1.—(1) These Regulations may be cited as the Partnerships and Unlimited Companies (Accounts) Regulations 1993.

(2) These Regulations shall come into force on the day after the day on which they are made.

(3) These Regulations do not extend to Northern Ireland.

Interpretation

2.—(1) In these Regulations, unless the context otherwise requires—

“the 1985 Act” means the Companies Act 1985(1);

“the accounts”, in relation to a qualifying partnership, means the annual accounts, the annual report and the auditors' report required by regulation 4 below;

“dealt with on a consolidated basis” means dealt with by the method of full consolidation, the method of proportional consolidation or the equity method of accounting;

“financial year”, in relation to a qualifying partnership, means any period of not more than 18 months in respect of which a profit and loss account of the partnership is required to be made up by or in accordance with its constitution or, failing any such requirement, each period of 12 months beginning with 1st April;

“the Fourth Directive” means the Fourth Council Directive (78/660/EEC) of 25th July 1978 on the annual accounts of certain types of companies(2), as amended;

“general partner” has the same meaning as in the Limited Partnerships Act 1907(3);

“limited company” means a company limited by shares or limited by guarantee;

“limited partnership” means a partnership formed in accordance with the Limited Partnerships Act 1907;

“qualifying company” has the meaning given by regulation 9 below;

“qualifying partnership” has the meaning given by regulation 3 below;

“the Seventh Directive” means the Seventh Council Directive (83/349/EEC) of 13th June 1983 on consolidated accounts(4), as amended;

and other expressions shall have the meanings ascribed to them by the 1985 Act.
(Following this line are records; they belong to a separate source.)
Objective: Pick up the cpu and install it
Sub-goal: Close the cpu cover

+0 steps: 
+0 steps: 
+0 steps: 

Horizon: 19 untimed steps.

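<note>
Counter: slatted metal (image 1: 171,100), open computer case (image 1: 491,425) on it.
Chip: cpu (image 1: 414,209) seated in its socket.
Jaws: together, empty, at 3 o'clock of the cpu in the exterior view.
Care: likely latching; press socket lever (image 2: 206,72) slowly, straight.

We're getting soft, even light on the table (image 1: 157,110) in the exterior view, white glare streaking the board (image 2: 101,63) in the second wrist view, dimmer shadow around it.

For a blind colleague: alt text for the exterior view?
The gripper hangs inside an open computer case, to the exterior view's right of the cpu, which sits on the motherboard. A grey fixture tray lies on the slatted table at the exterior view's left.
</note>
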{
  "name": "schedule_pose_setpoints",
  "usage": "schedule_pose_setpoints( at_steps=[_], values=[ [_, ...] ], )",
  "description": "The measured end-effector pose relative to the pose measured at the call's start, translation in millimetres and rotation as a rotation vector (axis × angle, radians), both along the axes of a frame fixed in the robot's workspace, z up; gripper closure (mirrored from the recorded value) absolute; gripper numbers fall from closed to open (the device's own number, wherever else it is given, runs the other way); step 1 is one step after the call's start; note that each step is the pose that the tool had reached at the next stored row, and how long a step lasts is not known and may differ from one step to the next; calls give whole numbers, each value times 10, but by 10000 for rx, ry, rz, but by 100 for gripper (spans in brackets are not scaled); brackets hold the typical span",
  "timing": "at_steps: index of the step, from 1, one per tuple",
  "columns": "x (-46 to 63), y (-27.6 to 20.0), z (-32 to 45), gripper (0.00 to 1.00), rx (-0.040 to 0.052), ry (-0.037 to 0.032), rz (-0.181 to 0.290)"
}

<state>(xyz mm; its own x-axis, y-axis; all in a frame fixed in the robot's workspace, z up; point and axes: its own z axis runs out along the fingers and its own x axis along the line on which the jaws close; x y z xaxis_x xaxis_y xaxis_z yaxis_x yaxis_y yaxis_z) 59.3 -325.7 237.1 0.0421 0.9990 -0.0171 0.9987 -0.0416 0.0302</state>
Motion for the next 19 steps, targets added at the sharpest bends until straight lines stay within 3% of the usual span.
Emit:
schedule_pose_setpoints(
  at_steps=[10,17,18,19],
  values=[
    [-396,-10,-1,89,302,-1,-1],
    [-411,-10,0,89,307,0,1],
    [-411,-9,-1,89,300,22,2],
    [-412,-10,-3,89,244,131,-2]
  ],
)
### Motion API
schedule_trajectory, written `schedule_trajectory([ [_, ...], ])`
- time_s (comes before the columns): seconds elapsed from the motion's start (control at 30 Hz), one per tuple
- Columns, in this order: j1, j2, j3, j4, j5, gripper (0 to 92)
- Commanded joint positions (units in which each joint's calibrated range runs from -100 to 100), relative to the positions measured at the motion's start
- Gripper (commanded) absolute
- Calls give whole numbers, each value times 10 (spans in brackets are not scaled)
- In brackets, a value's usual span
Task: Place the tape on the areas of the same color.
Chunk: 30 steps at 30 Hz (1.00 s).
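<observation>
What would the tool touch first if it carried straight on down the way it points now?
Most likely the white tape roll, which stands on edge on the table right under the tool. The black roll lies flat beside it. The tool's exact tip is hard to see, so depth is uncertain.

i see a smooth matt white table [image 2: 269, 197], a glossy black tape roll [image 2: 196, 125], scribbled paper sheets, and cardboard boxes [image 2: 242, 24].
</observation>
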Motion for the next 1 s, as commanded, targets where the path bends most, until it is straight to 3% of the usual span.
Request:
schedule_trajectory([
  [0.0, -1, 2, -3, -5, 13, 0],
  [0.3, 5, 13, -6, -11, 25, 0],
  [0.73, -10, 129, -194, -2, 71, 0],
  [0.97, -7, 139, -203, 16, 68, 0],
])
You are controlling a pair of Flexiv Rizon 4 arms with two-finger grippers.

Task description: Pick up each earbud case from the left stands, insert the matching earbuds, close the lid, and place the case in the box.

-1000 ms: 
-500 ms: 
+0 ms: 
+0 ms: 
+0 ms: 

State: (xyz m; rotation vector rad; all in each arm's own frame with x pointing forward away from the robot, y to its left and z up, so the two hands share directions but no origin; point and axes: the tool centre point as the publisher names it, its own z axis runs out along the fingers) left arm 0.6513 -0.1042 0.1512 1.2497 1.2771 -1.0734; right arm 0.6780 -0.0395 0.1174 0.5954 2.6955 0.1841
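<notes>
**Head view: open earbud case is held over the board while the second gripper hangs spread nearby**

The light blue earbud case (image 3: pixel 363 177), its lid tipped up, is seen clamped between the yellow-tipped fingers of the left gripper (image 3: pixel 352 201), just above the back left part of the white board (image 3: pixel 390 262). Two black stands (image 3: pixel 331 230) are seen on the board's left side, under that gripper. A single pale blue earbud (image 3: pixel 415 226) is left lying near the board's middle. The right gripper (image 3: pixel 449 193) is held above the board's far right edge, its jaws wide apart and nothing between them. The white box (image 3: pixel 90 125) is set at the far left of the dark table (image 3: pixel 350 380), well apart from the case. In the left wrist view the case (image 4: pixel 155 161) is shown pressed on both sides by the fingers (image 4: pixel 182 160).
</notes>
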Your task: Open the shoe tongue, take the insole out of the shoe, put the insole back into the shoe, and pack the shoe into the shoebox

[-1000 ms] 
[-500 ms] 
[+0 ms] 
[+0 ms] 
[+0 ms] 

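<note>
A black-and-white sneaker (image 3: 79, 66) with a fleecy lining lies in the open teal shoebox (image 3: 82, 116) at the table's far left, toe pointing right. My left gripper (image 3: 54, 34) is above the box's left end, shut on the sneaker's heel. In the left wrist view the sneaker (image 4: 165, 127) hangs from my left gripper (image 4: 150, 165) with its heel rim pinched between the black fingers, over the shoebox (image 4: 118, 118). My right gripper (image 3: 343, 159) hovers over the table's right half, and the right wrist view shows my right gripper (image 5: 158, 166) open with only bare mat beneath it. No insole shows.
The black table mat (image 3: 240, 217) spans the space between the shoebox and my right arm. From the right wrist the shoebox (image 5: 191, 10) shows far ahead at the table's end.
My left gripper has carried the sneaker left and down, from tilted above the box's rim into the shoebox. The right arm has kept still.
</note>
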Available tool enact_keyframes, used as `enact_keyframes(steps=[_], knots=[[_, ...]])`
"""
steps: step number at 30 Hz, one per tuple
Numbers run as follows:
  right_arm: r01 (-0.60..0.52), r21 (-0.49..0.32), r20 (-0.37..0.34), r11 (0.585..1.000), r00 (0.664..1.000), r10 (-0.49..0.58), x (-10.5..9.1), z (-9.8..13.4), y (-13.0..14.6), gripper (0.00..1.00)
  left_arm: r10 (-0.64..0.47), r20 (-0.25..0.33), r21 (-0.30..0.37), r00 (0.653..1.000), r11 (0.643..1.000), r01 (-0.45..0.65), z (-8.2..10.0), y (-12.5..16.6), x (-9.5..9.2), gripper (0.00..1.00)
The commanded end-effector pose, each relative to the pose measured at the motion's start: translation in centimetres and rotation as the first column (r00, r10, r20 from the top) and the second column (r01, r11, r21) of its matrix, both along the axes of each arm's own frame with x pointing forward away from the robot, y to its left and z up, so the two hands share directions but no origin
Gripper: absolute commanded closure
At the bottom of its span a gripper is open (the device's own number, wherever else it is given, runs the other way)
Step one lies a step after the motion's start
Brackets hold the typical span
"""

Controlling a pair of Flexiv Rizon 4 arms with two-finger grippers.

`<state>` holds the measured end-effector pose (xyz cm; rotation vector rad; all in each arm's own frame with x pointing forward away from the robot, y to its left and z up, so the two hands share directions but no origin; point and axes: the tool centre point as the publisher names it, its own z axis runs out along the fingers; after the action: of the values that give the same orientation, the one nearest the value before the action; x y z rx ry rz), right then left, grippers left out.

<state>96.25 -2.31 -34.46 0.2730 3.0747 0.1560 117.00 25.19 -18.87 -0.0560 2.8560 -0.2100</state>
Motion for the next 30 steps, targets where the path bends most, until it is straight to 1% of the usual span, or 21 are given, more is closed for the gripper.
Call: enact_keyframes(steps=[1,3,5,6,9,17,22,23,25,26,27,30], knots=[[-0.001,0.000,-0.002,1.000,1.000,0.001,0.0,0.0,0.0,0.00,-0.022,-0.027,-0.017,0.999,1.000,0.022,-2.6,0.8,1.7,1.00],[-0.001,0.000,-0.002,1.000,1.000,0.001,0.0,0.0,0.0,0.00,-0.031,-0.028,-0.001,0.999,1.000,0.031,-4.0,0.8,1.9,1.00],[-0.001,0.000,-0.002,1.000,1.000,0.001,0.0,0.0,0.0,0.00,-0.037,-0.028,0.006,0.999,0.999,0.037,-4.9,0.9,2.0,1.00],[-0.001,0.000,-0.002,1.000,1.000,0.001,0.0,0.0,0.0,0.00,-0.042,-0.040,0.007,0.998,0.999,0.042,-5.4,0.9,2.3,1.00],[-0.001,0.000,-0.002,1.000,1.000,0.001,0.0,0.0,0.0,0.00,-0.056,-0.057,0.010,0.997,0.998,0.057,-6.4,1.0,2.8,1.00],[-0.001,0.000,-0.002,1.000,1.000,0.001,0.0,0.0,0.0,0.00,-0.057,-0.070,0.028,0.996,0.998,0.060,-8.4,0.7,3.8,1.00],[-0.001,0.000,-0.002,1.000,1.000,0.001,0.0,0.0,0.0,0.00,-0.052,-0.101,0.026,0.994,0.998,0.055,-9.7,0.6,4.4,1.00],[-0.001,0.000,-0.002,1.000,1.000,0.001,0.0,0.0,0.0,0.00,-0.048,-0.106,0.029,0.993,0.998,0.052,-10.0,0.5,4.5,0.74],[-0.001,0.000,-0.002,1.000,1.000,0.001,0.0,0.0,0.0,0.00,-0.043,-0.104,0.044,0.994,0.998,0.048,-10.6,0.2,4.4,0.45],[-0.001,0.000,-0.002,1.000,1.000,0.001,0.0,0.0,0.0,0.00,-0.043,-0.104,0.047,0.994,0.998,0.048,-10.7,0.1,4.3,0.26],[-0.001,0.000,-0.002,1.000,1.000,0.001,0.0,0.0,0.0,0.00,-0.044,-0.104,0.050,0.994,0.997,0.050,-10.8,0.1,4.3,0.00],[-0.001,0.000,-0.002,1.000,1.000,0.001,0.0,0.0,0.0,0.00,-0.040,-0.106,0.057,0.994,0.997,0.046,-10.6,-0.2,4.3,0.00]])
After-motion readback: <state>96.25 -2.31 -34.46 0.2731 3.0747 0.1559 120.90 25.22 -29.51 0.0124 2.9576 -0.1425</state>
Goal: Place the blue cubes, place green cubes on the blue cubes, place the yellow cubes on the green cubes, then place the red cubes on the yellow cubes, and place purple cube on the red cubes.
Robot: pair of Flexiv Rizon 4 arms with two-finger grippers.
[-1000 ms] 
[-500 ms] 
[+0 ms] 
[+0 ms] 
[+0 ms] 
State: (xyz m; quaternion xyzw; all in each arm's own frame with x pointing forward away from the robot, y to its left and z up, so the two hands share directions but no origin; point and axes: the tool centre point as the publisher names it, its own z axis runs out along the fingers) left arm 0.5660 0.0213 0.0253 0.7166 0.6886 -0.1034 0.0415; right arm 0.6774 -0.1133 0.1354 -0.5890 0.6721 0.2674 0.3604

(2) Any reference in these Regulations to the members of a qualifying partnership shall be construed, in relation to a limited partnership, as a reference to its general partner or partners.

Qualifying partnerships

3.—(1) A partnership which is governed by the laws of any part of Great Britain is a qualifying partnership for the purposes of these Regulations if each of its members is—

(a)a limited company, or

(b)an unlimited company, or a Scottish firm, each of whose members is a limited company.

(2) Where the members of a qualifying partnership include—

(a)an unlimited company, or a Scottish firm, each of whose members is a limited company, or

(b)a member of another partnership each of whose members is—

(i)a limited company, or

(ii)an unlimited company, or a Scottish firm, each of whose members is a limited company,

any reference in regulations 4 to 8 below to the members of the qualifying partnership includes a reference to the members of that company, firm or other partnership.

(3) The requirements of regulations 4 to 8 below shall apply without regard to any change in the members of a qualifying partnership which does not result in it ceasing to be such a partnership.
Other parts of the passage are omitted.